- Activity
Working from the top of the records below, reproduce each line exactly, ending once you have written the line containing "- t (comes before".

[Items listed in a dataset]
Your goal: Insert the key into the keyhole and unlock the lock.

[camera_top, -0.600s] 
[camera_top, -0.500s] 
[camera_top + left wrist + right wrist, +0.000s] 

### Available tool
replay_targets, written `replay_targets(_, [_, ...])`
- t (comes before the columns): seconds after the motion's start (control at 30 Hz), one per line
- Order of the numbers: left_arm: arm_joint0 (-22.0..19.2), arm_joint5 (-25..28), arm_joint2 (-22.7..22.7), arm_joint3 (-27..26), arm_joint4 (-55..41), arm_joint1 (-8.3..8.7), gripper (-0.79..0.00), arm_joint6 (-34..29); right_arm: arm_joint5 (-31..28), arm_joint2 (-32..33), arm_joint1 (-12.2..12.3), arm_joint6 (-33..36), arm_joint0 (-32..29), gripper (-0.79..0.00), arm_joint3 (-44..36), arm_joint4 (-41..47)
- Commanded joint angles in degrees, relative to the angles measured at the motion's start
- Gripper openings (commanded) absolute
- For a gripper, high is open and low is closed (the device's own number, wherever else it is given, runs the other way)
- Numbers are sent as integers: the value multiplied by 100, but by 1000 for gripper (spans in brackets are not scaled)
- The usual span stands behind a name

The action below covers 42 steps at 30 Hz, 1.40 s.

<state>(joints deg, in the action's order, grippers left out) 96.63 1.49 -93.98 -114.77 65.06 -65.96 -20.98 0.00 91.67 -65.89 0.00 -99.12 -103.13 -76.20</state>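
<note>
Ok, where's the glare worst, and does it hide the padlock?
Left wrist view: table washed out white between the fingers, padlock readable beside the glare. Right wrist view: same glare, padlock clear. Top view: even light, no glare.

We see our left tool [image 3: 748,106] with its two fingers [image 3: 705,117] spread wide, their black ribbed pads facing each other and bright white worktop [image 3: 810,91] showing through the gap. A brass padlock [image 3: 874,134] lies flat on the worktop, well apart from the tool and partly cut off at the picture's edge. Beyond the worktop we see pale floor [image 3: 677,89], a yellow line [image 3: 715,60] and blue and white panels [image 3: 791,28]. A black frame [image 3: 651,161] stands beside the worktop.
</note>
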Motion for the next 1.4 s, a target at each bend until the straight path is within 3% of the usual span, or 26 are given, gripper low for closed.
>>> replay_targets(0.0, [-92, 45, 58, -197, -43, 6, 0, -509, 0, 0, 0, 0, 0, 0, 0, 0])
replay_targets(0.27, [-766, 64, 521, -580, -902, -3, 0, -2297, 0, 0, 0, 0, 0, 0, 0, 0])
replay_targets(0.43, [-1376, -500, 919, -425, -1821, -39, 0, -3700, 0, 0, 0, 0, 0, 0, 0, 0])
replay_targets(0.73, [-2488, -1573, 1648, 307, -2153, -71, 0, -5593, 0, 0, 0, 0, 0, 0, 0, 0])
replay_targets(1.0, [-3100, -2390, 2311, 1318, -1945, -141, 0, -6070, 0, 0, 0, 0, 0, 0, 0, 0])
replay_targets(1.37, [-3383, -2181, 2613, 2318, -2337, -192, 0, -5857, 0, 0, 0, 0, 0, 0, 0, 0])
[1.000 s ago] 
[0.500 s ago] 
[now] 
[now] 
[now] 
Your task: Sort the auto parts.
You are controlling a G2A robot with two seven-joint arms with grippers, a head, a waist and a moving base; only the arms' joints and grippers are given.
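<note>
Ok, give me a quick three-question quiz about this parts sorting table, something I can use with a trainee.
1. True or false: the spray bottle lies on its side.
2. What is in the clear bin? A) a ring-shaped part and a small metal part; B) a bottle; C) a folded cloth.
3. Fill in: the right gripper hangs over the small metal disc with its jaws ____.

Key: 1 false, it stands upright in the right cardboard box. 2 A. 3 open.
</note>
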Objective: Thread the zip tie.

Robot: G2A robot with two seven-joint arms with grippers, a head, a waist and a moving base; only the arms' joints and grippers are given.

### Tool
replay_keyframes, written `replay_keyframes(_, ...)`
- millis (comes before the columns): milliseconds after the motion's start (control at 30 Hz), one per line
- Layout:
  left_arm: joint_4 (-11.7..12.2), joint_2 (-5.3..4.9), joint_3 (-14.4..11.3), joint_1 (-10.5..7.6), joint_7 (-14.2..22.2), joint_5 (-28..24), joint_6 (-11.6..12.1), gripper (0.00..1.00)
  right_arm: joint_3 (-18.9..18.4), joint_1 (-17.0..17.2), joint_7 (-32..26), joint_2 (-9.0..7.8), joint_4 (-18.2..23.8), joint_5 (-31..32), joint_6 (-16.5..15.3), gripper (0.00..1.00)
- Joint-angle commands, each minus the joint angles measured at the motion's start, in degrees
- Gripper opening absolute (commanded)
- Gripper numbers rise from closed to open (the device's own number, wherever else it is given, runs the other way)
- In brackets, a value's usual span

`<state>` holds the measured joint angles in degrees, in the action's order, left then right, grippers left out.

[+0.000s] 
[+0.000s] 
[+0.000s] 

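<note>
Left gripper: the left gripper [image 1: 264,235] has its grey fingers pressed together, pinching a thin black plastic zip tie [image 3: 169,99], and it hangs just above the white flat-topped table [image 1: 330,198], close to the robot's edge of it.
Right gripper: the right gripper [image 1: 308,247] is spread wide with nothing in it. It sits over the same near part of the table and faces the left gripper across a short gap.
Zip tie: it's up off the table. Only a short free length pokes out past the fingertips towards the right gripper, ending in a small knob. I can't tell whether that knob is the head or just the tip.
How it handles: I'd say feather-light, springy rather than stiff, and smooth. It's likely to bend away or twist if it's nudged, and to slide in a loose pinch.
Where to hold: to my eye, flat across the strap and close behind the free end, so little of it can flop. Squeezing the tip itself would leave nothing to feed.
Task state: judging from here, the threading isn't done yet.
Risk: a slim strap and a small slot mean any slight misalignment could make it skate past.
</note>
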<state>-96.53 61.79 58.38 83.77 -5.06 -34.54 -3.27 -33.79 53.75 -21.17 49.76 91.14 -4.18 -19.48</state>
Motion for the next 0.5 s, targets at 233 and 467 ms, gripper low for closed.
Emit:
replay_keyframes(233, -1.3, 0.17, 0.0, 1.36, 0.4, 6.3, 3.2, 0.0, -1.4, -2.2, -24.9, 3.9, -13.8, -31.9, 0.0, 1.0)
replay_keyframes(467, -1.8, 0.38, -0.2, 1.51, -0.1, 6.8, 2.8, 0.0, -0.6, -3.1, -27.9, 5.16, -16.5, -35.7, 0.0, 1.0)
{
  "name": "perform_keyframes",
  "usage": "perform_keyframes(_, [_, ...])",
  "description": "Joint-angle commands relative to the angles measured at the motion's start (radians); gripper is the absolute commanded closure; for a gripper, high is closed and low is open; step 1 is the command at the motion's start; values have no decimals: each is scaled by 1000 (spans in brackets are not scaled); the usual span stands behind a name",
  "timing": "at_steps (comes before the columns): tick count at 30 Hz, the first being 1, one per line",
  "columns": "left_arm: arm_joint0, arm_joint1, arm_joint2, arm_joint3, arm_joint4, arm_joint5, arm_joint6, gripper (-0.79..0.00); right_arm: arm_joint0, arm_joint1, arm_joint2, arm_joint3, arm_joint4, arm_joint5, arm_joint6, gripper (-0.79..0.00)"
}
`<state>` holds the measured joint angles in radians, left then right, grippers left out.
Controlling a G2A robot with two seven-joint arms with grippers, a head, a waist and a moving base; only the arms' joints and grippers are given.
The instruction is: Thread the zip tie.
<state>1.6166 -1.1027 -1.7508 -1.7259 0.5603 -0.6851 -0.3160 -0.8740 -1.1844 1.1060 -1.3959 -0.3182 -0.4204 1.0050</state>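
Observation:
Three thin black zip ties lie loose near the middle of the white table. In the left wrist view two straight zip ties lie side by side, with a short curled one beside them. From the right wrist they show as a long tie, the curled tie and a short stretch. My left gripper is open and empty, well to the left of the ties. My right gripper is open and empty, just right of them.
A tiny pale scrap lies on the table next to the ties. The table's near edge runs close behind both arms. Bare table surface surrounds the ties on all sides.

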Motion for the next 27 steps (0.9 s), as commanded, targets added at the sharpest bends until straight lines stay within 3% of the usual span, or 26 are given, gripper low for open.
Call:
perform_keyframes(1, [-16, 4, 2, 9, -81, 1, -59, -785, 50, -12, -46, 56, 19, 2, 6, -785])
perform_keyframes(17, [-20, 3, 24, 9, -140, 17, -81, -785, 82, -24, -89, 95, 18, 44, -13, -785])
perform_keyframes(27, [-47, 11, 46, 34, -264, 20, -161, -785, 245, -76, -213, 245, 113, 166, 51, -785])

- Output of the exercise
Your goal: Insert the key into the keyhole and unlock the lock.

[camera_top, -0.600s] 
[camera_top, -0.500s] 
[camera_top + left wrist + right wrist, +0.000s] 

### Available tool
replay_targets, written `replay_targets(_, [_, ...])`
- t (comes before the columns): seconds after the motion's start (control at 30 Hz), one per line

Nothing further belongs to this answer.